Ce sont toutes ces fonctions que le manager devra incarner ou continuer à incarner pour un retour sur site gagnant.
7. Préparer le futur et l’après-covid
La crise a sans équivoque renforcé voire fait naître des incertitudes quant à l’avenir pour toute une partie du monde du travail :
Près d’un salarié sur deux déclare être incapable de se projeter sur un plan professionnel.
Etude de l’IFOP
Ces incertitudes risquent de nuire à la sérénité des équipes de travail et appelle donc à des mesures de réassurance de la part des dirigeants. Comment faire ?
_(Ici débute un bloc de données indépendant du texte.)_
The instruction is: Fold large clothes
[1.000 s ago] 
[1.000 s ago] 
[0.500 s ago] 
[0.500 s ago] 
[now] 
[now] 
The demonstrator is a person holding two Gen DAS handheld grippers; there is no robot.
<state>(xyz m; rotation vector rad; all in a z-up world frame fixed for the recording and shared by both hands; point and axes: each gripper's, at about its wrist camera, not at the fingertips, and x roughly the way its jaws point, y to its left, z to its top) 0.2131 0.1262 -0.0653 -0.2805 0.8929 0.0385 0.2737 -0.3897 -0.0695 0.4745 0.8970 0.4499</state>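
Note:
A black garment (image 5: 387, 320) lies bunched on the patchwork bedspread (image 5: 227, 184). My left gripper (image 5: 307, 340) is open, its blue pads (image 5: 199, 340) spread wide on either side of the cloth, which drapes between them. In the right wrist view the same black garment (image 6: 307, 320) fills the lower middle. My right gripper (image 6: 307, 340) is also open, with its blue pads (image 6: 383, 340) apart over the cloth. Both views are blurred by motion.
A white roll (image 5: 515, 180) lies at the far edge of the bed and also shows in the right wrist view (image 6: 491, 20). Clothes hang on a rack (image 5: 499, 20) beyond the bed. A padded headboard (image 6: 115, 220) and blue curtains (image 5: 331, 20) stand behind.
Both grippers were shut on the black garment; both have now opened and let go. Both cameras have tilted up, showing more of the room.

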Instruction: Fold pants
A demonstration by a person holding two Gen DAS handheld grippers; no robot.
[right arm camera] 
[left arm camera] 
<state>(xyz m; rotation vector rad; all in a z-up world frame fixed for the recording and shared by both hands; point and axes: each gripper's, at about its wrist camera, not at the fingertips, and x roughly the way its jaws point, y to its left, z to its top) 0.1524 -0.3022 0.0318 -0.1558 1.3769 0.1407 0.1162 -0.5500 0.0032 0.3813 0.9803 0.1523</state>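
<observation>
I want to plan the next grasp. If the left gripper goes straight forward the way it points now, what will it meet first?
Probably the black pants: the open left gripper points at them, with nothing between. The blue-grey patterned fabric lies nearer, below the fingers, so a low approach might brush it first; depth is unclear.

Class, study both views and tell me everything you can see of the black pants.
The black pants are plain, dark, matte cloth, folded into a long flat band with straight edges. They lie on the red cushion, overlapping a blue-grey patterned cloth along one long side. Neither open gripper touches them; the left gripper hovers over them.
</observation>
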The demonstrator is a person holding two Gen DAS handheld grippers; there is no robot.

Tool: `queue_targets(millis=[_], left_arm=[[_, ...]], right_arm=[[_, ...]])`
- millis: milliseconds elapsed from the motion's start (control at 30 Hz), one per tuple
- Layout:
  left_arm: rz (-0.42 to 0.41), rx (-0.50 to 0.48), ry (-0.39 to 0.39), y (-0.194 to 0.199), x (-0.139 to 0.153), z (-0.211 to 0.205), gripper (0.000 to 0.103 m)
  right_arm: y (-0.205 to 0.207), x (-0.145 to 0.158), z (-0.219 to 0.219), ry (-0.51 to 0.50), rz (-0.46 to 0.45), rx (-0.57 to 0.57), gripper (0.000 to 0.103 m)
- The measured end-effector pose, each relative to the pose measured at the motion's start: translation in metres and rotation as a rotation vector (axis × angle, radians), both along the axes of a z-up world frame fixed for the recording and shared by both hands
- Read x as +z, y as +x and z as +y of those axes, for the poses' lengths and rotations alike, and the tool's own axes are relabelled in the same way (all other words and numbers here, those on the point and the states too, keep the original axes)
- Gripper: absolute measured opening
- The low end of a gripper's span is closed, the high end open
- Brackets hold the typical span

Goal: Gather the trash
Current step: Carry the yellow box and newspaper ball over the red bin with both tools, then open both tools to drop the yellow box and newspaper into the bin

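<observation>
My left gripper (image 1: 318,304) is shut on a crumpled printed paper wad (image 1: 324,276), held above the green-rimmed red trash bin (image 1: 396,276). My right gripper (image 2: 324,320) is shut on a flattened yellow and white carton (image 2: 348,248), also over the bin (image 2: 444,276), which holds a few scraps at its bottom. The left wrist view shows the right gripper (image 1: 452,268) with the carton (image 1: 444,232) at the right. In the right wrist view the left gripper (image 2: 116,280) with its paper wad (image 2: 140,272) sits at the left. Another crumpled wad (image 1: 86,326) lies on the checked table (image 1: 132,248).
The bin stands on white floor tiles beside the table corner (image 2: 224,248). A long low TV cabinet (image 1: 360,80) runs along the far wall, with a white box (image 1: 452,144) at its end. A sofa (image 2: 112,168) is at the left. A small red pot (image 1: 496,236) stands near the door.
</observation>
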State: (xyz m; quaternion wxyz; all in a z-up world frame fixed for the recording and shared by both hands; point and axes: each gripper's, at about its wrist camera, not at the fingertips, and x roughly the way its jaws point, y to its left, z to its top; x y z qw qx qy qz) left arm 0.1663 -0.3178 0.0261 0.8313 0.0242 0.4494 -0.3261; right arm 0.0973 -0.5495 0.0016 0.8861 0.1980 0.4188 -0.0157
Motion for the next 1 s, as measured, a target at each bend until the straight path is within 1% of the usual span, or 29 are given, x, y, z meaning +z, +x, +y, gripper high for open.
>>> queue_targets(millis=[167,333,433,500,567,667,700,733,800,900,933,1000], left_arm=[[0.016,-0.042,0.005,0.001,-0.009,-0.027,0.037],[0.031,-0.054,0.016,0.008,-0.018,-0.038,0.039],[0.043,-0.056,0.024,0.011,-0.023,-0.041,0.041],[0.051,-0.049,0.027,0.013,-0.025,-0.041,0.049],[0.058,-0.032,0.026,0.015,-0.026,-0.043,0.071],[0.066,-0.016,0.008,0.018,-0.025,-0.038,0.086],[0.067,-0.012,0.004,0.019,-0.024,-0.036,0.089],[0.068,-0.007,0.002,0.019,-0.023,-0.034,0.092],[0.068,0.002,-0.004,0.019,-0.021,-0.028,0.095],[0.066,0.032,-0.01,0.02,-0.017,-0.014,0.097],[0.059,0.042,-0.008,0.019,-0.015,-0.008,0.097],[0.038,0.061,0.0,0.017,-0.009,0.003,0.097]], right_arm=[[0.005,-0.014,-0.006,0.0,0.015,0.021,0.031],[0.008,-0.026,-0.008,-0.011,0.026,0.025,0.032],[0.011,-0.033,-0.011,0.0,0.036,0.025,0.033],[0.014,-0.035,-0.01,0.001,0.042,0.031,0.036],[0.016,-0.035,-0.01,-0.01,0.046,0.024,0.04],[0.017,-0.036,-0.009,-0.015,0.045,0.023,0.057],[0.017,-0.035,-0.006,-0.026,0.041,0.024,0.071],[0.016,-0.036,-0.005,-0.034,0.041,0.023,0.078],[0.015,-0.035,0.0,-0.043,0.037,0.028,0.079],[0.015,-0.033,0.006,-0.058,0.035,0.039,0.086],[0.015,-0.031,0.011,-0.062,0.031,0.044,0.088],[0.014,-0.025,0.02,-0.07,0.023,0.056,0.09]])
- Tester différentes façons de travailler à distance et sur site puis en évaluer les effets et procéder à des ajustements ;
- Poser les enjeux et les dimensions du télétravail dans la durée à l’aide d’une charte de télétravail : management, outils, temps de travail, télétravail régulier ou occasionnel… ;
- Former les managers au management à distance et les collaborateurs aux bonnes pratiques du télétravail ;
- Inscrire une démarche de qualité de vie au travail dans la culture d’entreprise avec une vision stratégique et un suivi dans le temps ;
- Pour les RH : adapter leurs pratiques (recrutement de profils plus autonomes, développement de nouvelles compétences comme la flexibilité…).
Pour résumer : les 7 règles d’or pour un retour sur site gagnant
La crise sanitaire du Covid-19 a révélé de profonds changements dans notre société et notre façon de vivre. Il y aura bien un avant et un après Covid et la reprise du travail ne peut pas se faire comme si rien ne s’était passé.
Dans une interview accordée au magazine Management, Patricia Wendling, DRH et auteure du livre « Télétravail, mode d’emploi » prévient : « Faire comme s’il ne s’était rien passé, c’est tourner le dos à l’avenir. Pour une entreprise, cela reviendrait à dire à ses salariés « J’ai bien noté que vous êtes restés productifs, j’ai bien vu qu’il y avait une amélioration de votre qualité de vie… mais j’en fait peu cas. » Ce serait une erreur. Et vis-à-vis des talents, on voit bien qu’aujourd’hui le mot télétravail est très recherché. Permettre ce mode de travail, offrir de la souplesse, sera demain le moyen d’attirer et de retenir les collaborateurs et les talents les plus recherchés. »
« Faire comme s’il ne s’était rien passé, c’est tourner le dos à l’avenir. Il s’est passé quelque chose et on a tous à en tirer des leçons. Et dans ces leçons-là, il y a des points qui pourraient nous faire avancer. »
Patricia Wendling, DRH et auteure du livre « Télétravail, mode d’emploi »
Pour résumer, voici les règles d’or pour un retour sur site gagnant :
- Etre irréprochable en matière de sécurité dans les locaux : gestes barrières, protections sanitaires, jauges… ;
- Trouver le juste équilibre entre travail à distance (lorsque cela est possible) et travail sur site : un grand nombre de salariés souhaitent continuer le télétravail. L’idéal serait d’adopter un modèle hybride en alternant télétravail et travail au bureau dans la mesure du possible ;
- Sonder l’état d’esprit de ses collaborateurs sous forme d’entretiens ou de questionnaires et les rasséréner en cas d’appréhensions ;
- Accorder une plus grande place à la prévention santé et au bien-être : une démarche QVT doit s’inscrire dans la durée car la santé des salariés doit plus que jamais faire partie des préoccupations majeures des dirigeants ;
- Préserver la qualité des relations au travail : l’absence de liens sociaux s’est fait cruellement ressentir lors des confinements à répétition et des tensions ont pu naître entre collaborateurs du fait du travail à distance ;
- Ajuster la culture managériale : le management fondé sur le contrôle et le présentéisme doit disparaître au profit d’un management fondé sur l’échange, l’écoute et la confiance ;
- Préparer demain : le travail ne sera plus jamais comme avant. Il convient de tirer des enseignements de cette crise et de préparer le futur.